Provide again, from the entries below, every line from the one containing "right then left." through the one containing "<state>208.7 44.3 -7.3", exactly as written, and no other line.
────────────────────
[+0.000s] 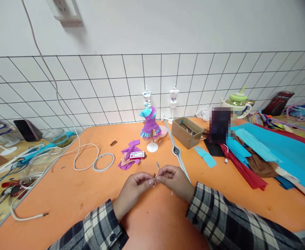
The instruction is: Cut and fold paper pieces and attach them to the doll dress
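My left hand [135, 185] and my right hand [175, 180] meet above the near middle of the orange mat, thumbs and fingers pinched. Between the fingertips is a small brown piece of crepe paper [154, 177], mostly hidden by them. A thin grey stick-like tool [158, 165] pokes out beside my right fingers; whether they hold it or it lies behind them I cannot tell. Beyond the hands stands a mini dress form in a purple and blue ruffled paper dress [151, 122]. A small red and white box [137, 155] rests on purple and peach crepe paper scraps [126, 159].
A roll of white tape [103, 162] and a white cable [75, 161] lie to the left. A ruler [177, 151], an open cardboard box [186, 133] and a blue paper piece [205, 156] are right of centre. Crepe sheets [285, 152] cover the far right. Dress forms [173, 99] stand behind.
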Motion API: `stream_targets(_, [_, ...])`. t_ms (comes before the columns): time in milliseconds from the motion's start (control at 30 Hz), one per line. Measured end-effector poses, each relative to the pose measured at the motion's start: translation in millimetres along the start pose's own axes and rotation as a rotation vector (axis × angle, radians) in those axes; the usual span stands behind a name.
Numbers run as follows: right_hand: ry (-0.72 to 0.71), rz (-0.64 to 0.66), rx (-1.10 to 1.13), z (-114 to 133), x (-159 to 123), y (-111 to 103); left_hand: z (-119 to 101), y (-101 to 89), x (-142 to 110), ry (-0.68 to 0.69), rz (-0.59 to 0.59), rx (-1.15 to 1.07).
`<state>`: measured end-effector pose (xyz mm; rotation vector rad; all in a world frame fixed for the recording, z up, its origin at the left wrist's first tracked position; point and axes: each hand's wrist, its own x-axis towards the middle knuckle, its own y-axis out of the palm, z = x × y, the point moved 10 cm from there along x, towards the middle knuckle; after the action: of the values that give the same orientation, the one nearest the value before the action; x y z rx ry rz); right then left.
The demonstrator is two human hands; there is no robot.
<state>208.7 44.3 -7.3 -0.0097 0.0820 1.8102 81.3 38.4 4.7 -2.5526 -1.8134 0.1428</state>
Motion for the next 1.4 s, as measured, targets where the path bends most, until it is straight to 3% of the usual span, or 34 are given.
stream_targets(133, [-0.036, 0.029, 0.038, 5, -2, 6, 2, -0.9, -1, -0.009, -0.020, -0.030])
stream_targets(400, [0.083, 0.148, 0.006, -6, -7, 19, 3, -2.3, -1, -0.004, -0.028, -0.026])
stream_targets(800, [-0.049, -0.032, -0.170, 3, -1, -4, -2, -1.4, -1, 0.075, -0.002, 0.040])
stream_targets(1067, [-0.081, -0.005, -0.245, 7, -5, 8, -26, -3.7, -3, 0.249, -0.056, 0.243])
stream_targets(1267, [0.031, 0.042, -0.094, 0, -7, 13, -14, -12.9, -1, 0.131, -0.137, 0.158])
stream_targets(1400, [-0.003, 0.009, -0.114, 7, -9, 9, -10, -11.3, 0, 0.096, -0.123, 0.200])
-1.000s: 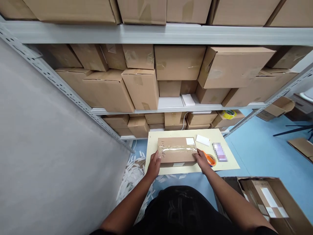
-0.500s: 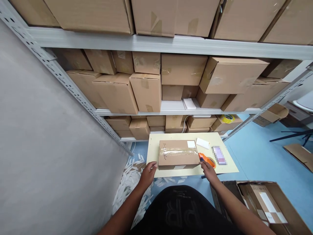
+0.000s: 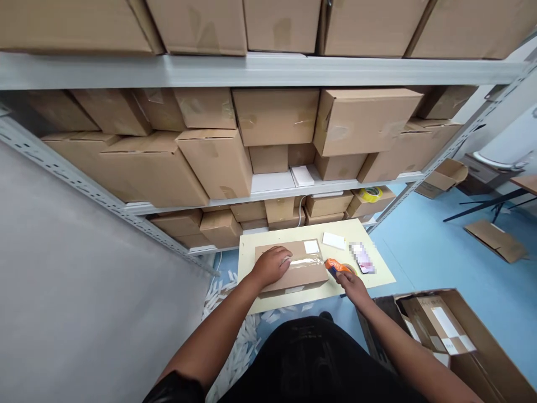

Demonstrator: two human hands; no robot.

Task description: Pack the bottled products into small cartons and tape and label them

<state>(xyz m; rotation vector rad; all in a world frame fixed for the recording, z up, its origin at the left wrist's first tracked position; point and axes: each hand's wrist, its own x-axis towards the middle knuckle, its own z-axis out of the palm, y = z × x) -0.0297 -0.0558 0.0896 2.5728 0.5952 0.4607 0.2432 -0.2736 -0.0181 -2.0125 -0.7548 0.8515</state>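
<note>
A cardboard box (image 3: pixel 300 277) with clear tape along its top and a white label lies on the cream-coloured tabletop (image 3: pixel 369 285). My left hand (image 3: pixel 271 265) rests on the left part of the box's top, fingers laid over it by the tape strip. At the box's right end, my right hand (image 3: pixel 351 284) grips an orange and blue tape dispenser (image 3: pixel 334 265), whose front touches or nearly touches the tape's end. The tape roll is partly hidden behind that hand.
A white slim box (image 3: pixel 334 240) and a phone (image 3: pixel 362 258) lie at the tabletop's right. Shelves (image 3: pixel 210 71) full of cardboard boxes rise beyond. An open carton (image 3: pixel 489 341) holding boxes stands at lower right. White paper scraps (image 3: pixel 235 341) cover the floor at left.
My left hand has moved from the box's left edge onto its top. My right hand has lifted the tape dispenser and tilted it against the box's right end. The view has turned rightward.
</note>
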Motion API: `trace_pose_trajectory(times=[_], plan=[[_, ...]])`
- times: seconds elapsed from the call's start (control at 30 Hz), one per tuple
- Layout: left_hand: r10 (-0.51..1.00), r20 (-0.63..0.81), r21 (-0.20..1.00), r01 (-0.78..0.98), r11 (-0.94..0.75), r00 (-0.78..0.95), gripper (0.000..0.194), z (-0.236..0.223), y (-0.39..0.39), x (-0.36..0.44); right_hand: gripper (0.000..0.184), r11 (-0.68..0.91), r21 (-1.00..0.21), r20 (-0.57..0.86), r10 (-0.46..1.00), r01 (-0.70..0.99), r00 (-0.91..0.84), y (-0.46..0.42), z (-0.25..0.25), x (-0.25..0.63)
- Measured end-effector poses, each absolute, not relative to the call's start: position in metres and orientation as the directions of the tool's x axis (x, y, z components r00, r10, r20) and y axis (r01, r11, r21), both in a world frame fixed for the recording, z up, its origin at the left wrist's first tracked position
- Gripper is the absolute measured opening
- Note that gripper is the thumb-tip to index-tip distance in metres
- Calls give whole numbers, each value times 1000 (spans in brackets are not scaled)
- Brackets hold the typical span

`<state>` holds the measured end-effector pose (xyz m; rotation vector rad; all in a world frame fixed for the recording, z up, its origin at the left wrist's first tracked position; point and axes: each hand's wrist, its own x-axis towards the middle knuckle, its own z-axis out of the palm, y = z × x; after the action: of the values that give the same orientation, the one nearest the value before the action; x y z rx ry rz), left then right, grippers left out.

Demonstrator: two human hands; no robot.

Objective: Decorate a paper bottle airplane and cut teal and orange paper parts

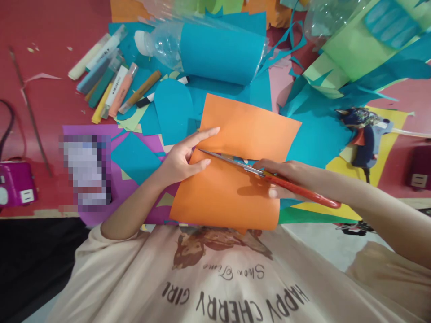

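Note:
A sheet of orange paper (225,190) lies in front of me, with a long cut running across it from the right. Its far part (249,128) and near part meet at the left, by the scissor tips. My left hand (183,159) grips the paper's left edge, index finger on the far part and thumb on the near part. Red-handled scissors (303,190) are in my right hand (286,172), their blades lying along the cut and pointing left. The blades look nearly closed. The near part curls toward my shirt.
Beyond the paper lies a plastic bottle (161,45) wrapped in blue paper. Several markers (116,89) are at the left, above a blurred phone (85,170). A glue gun (368,143) rests on yellow paper at the right. Coloured scraps cover the red table (43,107).

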<state>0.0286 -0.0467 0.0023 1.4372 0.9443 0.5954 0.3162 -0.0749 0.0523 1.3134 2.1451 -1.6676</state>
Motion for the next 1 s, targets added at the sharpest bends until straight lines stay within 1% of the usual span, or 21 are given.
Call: trace_pose_trajectory(times=[0.13, 0.23, 0.3, 0.37, 0.47, 0.6, 0.73, 0.9, 1.0], plan=[[824, -156, 982, 175, 70, 545, 62, 1, -47, 28, 75, -27, -686, -650, 470, 727, -597, -71, 63, 315], [823, -187, 980, 163, 116, 537, 61, 1, -49, 27, 74, -31, -666, -668, 469, 745, -578, -72, 65, 318], [816, -230, 972, 158, 171, 531, 63, 0, -50, 26, 72, -25, -662, -663, 486, 749, -569, -74, 65, 321], [811, -243, 970, 152, 191, 531, 64, -1, -51, 26, 67, -16, -657, -654, 510, 754, -559, -76, 64, 322], [820, -204, 978, 141, 151, 534, 63, -2, -51, 26, 62, -11, -656, -640, 538, 755, -549, -77, 62, 320], [830, -150, 987, 129, 95, 538, 60, -1, -49, 27, 63, -3, -671, -616, 560, 742, -555, -77, 59, 316], [826, -152, 985, 148, 84, 543, 61, 2, -49, 29, 64, -13, -692, -605, 556, 722, -570, -75, 59, 313], [818, -177, 978, 188, 86, 547, 63, 2, -48, 29, 59, -24, -710, -594, 556, 704, -581, -74, 57, 312], [816, -180, 977, 194, 85, 550, 63, 2, -47, 29, 62, -12, -715, -583, 564, 699, -586, -74, 55, 312]])
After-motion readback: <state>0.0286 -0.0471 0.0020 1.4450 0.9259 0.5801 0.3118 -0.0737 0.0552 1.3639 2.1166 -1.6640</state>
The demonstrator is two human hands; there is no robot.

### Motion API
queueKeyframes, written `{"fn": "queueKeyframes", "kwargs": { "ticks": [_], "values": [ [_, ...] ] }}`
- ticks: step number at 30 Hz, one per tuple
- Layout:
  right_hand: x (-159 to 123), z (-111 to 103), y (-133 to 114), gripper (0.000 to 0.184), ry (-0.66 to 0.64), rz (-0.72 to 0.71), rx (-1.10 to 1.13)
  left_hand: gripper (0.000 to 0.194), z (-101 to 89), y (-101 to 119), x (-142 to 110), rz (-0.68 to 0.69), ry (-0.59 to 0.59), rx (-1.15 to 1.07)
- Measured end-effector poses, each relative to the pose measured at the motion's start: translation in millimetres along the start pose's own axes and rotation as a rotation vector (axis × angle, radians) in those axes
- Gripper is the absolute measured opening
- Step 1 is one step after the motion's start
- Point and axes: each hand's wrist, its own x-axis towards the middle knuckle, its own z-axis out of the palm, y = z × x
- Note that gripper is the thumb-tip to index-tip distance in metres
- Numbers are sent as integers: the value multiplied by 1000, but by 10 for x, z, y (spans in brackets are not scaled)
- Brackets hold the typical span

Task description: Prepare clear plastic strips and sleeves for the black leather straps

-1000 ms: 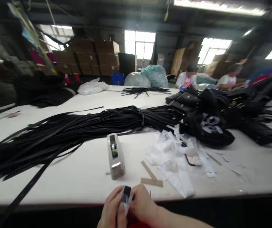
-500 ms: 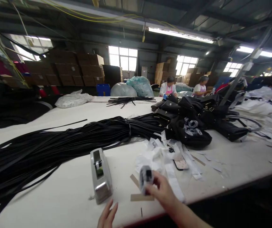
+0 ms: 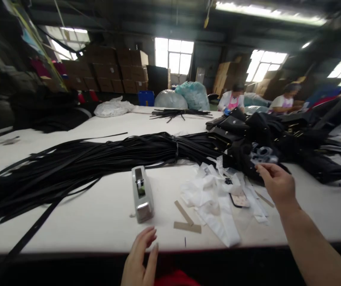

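Observation:
My right hand point(image 3: 276, 183) reaches out over the table to the open black bag point(image 3: 248, 161). Its fingertips are just below several small black pieces wrapped in clear film point(image 3: 262, 153) that lie in the bag. The fingers are loosely apart and I see nothing in them. Low at the near table edge my left hand point(image 3: 139, 258) hovers with its fingers stretched out, empty, just in front of the grey tape dispenser point(image 3: 141, 193). Two brown card strips point(image 3: 186, 220) lie between the hands.
A big tied bundle of black straps point(image 3: 84, 163) fans across the white table point(image 3: 99, 214). Crumpled white paper point(image 3: 215, 194) and a phone point(image 3: 240, 200) lie right of the dispenser. More black bags point(image 3: 307, 139) are piled at the right. Two people sit beyond the table, with cartons behind.
Both hands held a small wrapped black piece at the table edge. The right hand carried it to the bag at the right and now shows none; the left hand dropped away, open.

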Motion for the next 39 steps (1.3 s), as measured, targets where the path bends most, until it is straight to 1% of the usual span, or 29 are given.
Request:
{"fn": "queueKeyframes", "kwargs": {
  "ticks": [2,4,6,8,10,14,17,21,24,26,30,33,36,39],
  "values": [
    [-434,192,15,40,-201,24,35,29,-62,147,12,-40,-38,20],
    [-795,375,19,37,-384,52,52,28,-76,251,18,-61,-80,28],
    [-1042,523,11,34,-493,62,45,27,-65,304,11,-72,-113,39],
    [-1181,621,-6,31,-541,52,23,25,-50,323,-8,-79,-127,57],
    [-1246,671,-29,30,-577,27,6,23,-40,326,-28,-86,-129,66],
    [-1278,710,-59,30,-657,-41,-19,20,-19,331,-53,-95,-129,52],
    [-1279,772,-47,30,-638,-93,-97,19,2,345,-56,-96,-139,40],
    [-1309,924,-24,35,-623,-186,-208,19,27,379,-42,-90,-161,29],
    [-1345,1001,-21,30,-646,-242,-245,19,37,404,-32,-91,-176,25],
    [-1351,991,-17,28,-630,-254,-261,19,38,407,-35,-96,-181,23],
    [-1313,857,-5,34,-554,-269,-284,18,34,373,-57,-108,-185,26],
    [-1297,729,-45,29,-598,-361,-266,18,36,346,-63,-117,-192,19],
    [-1321,555,-228,29,-663,-441,-173,18,49,356,-41,-126,-220,-3],
    [-1420,316,-595,21,-737,-431,86,19,85,410,0,-136,-268,-67]
  ]
}}
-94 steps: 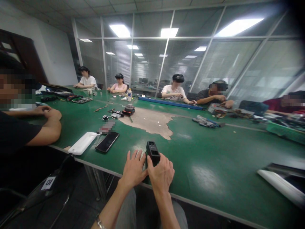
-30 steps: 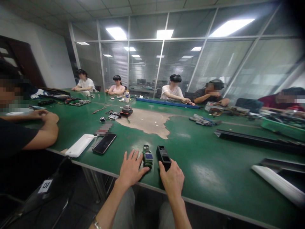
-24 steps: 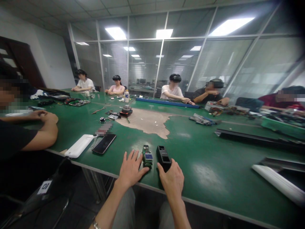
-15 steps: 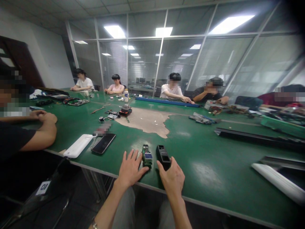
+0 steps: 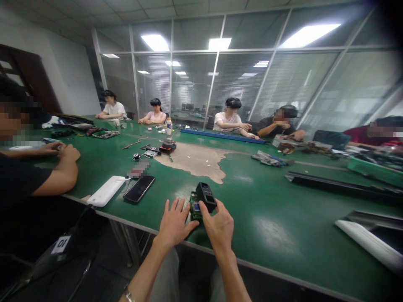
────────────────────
- [Written answer]:
`<state>`: measured end-effector pose (xyz mm; rotation vector rad; all in a world frame fixed for the recording, z up, its origin at the left wrist's first tracked position; point and axes: each hand's wrist, its own x-axis towards the middle knuckle, its own y-axis out of the palm, z = x × y, the point moved 10 cm from there along x, towards the middle knuckle; after the action: of the values that give the same orientation, the one nearest the value before the action; x y z rx ry rz); right then left.
The demonstrator is two human hands; there is no robot.
<state>208.7 44.3 -7.3 -0.0097 0.0820 1.8102 81.3 38.4 4.7 -2.5526 -1.8134 0.1428</state>

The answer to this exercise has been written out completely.